=== Begin Enclosure ===

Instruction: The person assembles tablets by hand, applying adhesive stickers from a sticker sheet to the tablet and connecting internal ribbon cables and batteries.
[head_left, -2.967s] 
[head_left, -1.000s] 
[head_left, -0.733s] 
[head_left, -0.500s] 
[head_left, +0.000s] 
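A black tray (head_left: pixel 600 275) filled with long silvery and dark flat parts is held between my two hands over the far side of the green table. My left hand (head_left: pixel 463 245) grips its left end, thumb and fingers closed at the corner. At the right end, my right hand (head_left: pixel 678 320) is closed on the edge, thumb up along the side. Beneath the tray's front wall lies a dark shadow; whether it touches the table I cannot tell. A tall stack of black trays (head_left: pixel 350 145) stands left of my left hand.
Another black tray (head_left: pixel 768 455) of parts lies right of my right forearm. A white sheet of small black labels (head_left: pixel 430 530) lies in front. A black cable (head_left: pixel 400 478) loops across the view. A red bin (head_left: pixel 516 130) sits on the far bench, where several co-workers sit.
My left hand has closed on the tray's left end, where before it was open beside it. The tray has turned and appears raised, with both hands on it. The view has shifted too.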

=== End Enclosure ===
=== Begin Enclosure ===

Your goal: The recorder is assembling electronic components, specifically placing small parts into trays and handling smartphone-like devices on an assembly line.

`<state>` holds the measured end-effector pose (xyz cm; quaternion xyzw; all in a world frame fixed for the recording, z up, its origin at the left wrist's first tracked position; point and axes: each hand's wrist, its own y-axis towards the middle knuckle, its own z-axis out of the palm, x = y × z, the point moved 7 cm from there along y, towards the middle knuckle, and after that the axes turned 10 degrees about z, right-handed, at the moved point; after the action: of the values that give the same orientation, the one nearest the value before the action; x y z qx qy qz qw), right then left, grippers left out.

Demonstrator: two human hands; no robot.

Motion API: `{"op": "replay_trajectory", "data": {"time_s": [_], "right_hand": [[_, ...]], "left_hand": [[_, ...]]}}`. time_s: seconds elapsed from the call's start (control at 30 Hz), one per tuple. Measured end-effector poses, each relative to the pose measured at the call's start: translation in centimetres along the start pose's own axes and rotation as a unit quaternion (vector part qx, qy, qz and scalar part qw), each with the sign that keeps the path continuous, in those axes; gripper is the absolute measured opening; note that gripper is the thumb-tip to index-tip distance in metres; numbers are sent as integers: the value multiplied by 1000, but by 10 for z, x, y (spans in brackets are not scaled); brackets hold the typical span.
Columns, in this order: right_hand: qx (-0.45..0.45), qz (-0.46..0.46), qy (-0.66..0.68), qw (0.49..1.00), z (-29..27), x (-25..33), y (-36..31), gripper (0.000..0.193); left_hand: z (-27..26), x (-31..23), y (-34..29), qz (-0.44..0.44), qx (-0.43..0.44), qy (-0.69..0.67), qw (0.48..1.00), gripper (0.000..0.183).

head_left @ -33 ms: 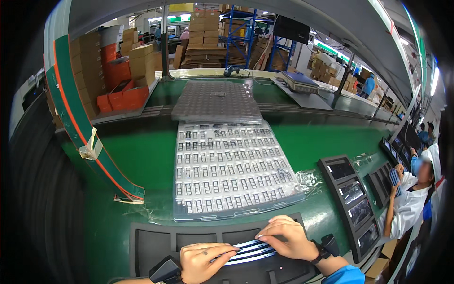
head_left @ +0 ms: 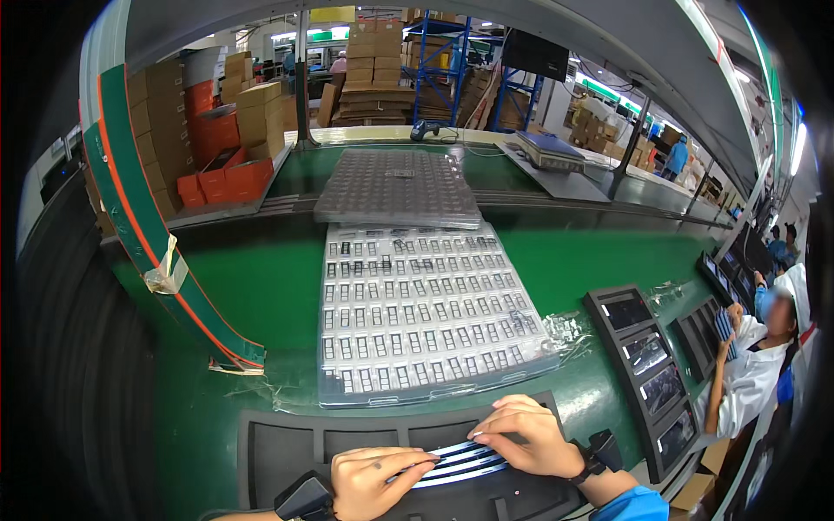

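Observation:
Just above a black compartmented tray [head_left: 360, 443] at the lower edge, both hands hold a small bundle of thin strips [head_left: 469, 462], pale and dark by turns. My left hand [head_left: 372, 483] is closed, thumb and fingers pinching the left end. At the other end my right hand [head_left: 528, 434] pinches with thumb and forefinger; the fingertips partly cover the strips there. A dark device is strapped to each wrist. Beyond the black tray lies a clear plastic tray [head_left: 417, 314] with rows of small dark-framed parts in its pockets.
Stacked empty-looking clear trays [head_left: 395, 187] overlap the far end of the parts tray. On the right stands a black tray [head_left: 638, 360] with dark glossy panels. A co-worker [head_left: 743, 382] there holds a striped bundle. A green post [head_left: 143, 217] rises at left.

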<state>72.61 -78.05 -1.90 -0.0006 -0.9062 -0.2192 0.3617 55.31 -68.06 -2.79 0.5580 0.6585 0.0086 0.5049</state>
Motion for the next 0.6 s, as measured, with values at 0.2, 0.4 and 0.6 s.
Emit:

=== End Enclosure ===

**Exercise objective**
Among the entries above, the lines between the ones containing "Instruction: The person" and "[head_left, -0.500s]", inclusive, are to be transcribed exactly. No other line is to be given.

**Solution to this problem**
Instruction: The person assembles tablets by hand, applying adhesive stickers from a sticker sheet to the tablet and connecting internal ribbon cables and batteries.
[head_left, -2.967s] 
[head_left, -1.000s] 
[head_left, -0.733s] 
[head_left, -0.500s] 

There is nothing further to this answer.